Born in the 1990s, Wood is a digital native, well-versed in the ubiquitous flow of decontextualized images and information that characterizes the internet age she belongs to. Drawing out the uncanniness of these objects, and their ability to stand in for one another, Not Turned On frustrates our attempts to make the carved object legible as obsidian or hard-polished wood in a manner that recalls the careful balance between revealing and concealing struck in Surrealist master René Magritte’s subtle notion of combined objects, and the slippery exchanges between word and image, sign and signified. Wood reveals the power of material juxtaposition in generating mood and meaning, bringing our attention to the painted surface and the complex variety of associations and sensations that it gives rise to. In this way, Not Turned On reasserts the immediacy and primacy of the painted image in the Digital Age.
Louise Bourgeois, Couple, 2002 (detail). 20th Century & Contemporary Art London.
Already in her 80s when she embarked on the final chapter of her long and celebrated career, Louise Bourgeois’ return to needles and thread signaled a profound reflection on themes of motherhood, trauma, loss, and repair. Presenting two pink bodies gently pressed against one another, heads inclined into each other’s shoulders as they hang, suspended in space, Couple is a tender portrait of intimacy, a stunning example of her late-career soft sculptures. The perishable pink bodies are evocative reminders of our own vulnerability, in physical as well as emotional terms, speaking powerfully to the visceral desire for touch and closeness. Hanging the embracing couple delicately inside the glass vitrine, Bourgeois amplifies this sensation further, removing the couple from us to float eternally, the only beings in their private universe of two. Weaving its own complex metaphors, while the fragment indicates pain and loss, the suturing together of these different components indicates the capacity for repair, speaking powerfully to our desire for wholeness, both in ourselves and in our romantic partnerships.
Bourgeois first introduced fabric into her work in 1991 with , the architectural structure that heralded the start of one of her most significant series. Featuring a low metal bed covered in fabric quilted together from old pillow cases and postal bags inside its caged frame, Cell I highlights the indivisibility of the autobiographic from the act of sewing for the artist, the refashioned bedclothes embroidered with phrases from her diaries.
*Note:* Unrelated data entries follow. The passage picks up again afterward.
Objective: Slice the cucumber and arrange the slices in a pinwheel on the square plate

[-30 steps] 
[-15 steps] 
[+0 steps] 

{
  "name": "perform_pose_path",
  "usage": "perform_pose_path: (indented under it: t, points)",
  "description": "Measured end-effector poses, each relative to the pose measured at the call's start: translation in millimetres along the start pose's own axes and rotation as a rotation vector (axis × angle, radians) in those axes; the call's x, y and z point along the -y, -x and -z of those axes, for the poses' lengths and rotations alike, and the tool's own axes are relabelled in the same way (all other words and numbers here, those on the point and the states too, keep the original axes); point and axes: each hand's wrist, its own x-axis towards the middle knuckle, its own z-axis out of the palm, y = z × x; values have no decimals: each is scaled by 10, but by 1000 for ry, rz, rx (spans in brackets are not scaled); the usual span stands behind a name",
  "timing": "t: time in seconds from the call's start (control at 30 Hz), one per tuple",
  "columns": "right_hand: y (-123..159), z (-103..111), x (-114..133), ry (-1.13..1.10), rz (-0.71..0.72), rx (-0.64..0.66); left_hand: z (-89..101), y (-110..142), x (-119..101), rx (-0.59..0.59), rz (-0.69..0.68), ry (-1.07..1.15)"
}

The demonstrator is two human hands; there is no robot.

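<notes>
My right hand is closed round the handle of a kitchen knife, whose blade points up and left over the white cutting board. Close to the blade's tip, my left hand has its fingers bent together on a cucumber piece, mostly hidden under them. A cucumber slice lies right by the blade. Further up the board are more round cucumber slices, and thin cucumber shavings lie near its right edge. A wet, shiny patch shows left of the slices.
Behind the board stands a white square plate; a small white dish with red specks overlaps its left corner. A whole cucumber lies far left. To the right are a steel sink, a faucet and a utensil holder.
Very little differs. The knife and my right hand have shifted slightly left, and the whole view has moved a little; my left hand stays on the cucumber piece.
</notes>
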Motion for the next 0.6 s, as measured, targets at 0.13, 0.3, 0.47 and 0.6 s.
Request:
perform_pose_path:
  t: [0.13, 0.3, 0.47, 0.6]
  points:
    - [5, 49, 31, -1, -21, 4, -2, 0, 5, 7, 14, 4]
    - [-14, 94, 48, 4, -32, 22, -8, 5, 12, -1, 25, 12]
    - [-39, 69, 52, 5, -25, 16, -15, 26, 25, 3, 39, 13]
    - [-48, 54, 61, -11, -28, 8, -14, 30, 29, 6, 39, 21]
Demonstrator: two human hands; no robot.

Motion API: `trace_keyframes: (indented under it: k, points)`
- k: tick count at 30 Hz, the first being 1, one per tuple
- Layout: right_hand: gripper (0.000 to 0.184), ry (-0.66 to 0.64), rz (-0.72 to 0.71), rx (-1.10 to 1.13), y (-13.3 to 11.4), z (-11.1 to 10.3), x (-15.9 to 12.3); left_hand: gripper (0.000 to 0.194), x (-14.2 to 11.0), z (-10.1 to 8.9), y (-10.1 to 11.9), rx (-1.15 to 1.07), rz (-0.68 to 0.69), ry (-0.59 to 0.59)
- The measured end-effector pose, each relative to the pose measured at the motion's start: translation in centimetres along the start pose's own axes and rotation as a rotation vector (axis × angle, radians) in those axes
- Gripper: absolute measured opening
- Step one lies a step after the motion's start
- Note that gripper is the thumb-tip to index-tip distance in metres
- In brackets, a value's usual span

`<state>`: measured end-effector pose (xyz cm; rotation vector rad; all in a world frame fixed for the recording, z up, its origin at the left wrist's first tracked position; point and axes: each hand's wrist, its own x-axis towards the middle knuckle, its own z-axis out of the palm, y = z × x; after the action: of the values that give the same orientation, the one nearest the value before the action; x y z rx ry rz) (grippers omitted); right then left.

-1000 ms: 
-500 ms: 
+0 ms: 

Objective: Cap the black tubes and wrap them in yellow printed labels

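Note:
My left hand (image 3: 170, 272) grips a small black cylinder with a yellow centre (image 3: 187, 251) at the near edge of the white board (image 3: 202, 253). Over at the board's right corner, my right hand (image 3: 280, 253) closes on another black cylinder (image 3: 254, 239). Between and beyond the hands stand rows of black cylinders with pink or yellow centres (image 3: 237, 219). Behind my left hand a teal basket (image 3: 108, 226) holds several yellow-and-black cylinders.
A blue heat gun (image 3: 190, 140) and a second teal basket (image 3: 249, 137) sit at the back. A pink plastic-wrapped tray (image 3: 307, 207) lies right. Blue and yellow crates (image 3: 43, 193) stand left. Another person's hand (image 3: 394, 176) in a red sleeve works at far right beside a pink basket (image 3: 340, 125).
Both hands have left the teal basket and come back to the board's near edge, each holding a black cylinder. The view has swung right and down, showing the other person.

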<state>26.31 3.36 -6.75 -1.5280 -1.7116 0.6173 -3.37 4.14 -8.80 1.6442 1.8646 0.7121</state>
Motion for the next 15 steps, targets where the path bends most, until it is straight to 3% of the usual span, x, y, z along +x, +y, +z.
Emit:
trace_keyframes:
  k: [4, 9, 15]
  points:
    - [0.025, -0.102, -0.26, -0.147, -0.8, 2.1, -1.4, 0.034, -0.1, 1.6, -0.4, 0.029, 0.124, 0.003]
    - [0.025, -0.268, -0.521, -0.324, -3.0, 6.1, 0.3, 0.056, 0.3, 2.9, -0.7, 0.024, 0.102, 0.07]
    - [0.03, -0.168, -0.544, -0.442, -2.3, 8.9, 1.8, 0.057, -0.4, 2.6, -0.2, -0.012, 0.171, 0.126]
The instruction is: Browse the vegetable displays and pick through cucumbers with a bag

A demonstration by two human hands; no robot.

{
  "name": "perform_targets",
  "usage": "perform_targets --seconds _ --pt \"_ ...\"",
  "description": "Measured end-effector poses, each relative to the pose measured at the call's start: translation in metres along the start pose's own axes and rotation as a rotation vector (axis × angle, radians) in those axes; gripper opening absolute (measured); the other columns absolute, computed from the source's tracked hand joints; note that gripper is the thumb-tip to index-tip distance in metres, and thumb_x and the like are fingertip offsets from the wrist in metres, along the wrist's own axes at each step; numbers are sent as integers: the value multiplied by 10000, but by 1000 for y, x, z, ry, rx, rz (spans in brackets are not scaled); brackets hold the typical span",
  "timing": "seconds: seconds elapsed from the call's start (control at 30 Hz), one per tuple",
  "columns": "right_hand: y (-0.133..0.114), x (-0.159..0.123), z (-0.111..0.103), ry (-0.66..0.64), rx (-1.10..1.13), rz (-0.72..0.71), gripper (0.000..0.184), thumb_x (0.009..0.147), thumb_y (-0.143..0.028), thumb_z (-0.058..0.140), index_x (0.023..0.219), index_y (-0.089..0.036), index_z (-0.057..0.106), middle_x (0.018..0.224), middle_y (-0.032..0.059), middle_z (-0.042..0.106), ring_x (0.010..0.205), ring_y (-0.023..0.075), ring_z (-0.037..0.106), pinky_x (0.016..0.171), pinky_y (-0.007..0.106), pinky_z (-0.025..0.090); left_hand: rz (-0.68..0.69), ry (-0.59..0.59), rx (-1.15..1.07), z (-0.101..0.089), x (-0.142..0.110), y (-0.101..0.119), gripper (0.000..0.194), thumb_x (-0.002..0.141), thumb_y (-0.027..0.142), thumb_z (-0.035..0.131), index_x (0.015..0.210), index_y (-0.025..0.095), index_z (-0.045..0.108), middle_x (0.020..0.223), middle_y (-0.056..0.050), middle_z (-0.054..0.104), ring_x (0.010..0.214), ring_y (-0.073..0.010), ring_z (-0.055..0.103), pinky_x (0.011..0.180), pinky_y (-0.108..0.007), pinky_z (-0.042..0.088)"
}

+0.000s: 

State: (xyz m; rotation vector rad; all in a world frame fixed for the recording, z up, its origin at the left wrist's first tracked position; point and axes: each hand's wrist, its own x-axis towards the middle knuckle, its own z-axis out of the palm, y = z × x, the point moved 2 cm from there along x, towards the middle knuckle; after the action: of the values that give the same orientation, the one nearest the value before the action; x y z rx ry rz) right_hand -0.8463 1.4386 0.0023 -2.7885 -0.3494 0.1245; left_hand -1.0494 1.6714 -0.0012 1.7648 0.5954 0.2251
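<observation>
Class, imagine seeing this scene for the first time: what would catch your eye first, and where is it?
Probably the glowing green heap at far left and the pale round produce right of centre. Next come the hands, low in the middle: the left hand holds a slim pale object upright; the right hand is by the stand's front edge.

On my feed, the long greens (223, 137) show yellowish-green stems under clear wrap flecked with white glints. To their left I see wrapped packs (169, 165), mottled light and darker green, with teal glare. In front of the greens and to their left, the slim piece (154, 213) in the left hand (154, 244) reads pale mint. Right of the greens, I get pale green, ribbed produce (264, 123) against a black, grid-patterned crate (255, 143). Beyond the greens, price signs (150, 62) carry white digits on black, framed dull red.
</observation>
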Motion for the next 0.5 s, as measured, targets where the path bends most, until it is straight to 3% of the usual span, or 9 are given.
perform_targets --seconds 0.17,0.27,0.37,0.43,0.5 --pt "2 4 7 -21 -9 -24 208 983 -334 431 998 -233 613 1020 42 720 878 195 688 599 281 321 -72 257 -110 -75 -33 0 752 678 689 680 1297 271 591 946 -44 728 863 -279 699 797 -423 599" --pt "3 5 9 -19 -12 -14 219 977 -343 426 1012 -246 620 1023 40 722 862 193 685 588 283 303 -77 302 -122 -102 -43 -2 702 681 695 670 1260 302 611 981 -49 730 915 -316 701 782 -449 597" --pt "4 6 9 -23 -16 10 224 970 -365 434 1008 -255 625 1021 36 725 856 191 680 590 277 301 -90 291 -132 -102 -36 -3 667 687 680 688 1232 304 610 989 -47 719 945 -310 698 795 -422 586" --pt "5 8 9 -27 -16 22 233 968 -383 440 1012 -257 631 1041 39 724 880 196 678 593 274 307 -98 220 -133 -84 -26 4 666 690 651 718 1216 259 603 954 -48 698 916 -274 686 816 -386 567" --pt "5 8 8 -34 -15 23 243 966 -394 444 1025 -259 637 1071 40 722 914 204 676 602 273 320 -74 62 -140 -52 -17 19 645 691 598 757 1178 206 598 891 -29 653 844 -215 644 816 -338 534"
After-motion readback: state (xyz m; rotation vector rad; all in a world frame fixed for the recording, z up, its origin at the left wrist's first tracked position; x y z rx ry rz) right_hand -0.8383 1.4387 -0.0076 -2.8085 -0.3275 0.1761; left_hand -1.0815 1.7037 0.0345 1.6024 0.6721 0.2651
Engaged in an endless cycle of weaving and repair, the spider would ultimately become Bourgeois’ most potent and iconic motif after 1994, directly linking ideas of stitching and restoration with the figure of her mother in her series of steel sculptures. As the artist elucidated: “I came from a family of repairers. The spider is a repairer. If you bash into the web of a spider, she doesn’t get mad. She weaves and repairs it.” However, in leaving the seams and sutures visible in Couple, Bourgeois highlights the painful persistence of our emotional scars and exposes the fallacy of the idea self as a self-contained whole.